5 Exercises For Improving Big Toe Strength

toe-yoga

A crucial component of our foot structure that supports our body weight and aids in balance maintenance is the big toe. But because of our contemporary way of life, we frequently fail to use our big toe, which can cause weakness and instability. Many foot issues, such as bunions, plantar fasciitis, and even knee and hip discomfort, can be brought on by big toe weakness. Three suggestions and five exercises to strengthen the big toe will be covered in this blog.

Tip 1: Put on appropriate footwear: The appropriate shoes can make a significant difference in big toe strength. Wide toe boxes in your shoes provide your toes room to stretch out, allowing your big toe more room to flex and strengthen. Shoes that are too tight might limit toe movement, which can cause stiffness and weakness. Furthermore, flat or no-heel shoes can support a natural gait and enhance big toe involvement.

Tip #2: Use Therapeutic Insoles: Using therapeutic insoles can also help improve big toe strength. Insoles designed specifically for foot support and alignment can help distribute weight evenly across your foot, encouraging proper foot placement and engagement of the big toe. This can also help reduce the risk of foot problems and injuries.

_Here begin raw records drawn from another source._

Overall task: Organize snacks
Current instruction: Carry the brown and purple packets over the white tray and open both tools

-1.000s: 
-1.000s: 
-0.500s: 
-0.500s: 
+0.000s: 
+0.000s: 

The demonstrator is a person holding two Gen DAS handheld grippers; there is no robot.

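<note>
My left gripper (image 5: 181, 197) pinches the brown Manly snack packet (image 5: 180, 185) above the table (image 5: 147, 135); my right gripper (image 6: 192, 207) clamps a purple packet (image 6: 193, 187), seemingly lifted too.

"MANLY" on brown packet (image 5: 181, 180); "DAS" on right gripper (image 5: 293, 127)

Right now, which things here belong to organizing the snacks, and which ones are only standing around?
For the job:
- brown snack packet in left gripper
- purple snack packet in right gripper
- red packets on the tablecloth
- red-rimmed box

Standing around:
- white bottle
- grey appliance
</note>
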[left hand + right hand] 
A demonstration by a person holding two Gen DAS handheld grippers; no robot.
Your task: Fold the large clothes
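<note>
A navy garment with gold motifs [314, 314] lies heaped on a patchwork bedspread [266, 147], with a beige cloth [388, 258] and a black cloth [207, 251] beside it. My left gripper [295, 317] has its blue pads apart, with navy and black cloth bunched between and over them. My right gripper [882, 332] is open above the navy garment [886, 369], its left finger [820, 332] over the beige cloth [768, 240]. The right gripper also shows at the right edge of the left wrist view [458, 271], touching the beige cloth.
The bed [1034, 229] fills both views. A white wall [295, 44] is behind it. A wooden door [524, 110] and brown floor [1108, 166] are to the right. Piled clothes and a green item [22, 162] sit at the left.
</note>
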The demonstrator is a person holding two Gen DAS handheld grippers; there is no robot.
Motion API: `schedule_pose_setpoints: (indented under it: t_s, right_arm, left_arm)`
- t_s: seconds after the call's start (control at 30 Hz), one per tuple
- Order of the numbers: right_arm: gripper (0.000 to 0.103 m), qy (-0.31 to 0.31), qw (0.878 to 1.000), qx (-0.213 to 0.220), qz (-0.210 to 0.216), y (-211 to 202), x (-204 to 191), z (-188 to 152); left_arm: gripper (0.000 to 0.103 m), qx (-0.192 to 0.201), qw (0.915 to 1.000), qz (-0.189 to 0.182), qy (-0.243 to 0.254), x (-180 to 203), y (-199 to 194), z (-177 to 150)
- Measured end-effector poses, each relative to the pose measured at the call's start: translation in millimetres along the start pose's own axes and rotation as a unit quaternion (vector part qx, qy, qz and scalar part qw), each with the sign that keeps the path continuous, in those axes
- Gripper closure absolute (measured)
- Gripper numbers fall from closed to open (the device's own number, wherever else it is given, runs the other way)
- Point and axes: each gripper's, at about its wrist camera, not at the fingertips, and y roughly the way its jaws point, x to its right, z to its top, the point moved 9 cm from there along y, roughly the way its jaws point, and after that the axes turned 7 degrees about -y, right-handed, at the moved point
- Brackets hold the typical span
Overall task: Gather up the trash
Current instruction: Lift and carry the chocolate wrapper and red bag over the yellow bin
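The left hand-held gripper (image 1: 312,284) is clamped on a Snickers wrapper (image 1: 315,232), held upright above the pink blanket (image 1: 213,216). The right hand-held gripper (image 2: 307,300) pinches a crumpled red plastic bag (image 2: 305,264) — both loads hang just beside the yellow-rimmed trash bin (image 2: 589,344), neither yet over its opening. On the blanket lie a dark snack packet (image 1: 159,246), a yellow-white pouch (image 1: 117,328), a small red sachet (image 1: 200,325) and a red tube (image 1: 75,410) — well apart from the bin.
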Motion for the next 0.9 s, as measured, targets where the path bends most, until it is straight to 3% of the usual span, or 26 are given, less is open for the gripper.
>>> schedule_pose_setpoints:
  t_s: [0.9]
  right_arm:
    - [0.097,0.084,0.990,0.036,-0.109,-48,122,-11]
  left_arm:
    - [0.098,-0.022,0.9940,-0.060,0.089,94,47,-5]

Tip #3: Exercises for the toes Regularly: Consistently performing toe exercises can help strengthen the big toe and shield against foot issues.

 

These five activities can help you strengthen your big toe:

Exercise #1: Toe squeezes
Lie back on a chair and plant your feet firmly on the floor. Squeeze your toes slowly together as if you were attempting to pick up something little with them. After a brief period of holding, release the squeeze. 10-15 times, repeat.

toe squeeze

Exercise #2: toe lifts
Lie back on a chair and plant your feet firmly on the floor. Keep your other toes on the ground while raising your big toe. Hold for a short while, then let go. 10-15 times, repeat.

 toe-lift

Exercise #3: towel crunches
A little towel should be placed on the ground in front of you. Scrunch up the towel with your toes, then let go. 10-15 times, repeat.
towel crunches

Exercise #4: Stretching the big toe
Lie back on a chair and plant your feet firmly on the floor. Stretching the top of your foot, gently pull your big toe back toward your ankle with your hand. Release after 10 to 15 seconds of holding. Continue with the other foot.
Stretching the big toe
The top 5 advantages of enhancing big toe function for gait are as follows:
increased efficiency and speed:
1. Enhancing big toe function can speed up walking and running while also improving push-off.
2.Lower chance of injury: Big toes that are strong and flexible will be better able to adapt to various surfaces while walking.

3.Enhancing the function of the big toe can help balance and stability, which are traits that are crucial to maintaining during gait.
4.Reduced pain and discomfort: Addressing common big toe problems can help to alleviate pain and discomfort during gait.
5.Improved overall foot health: Improving big toe function can have a positive impact on overall foot health, reducing the risk of other foot problems and improving quality of life.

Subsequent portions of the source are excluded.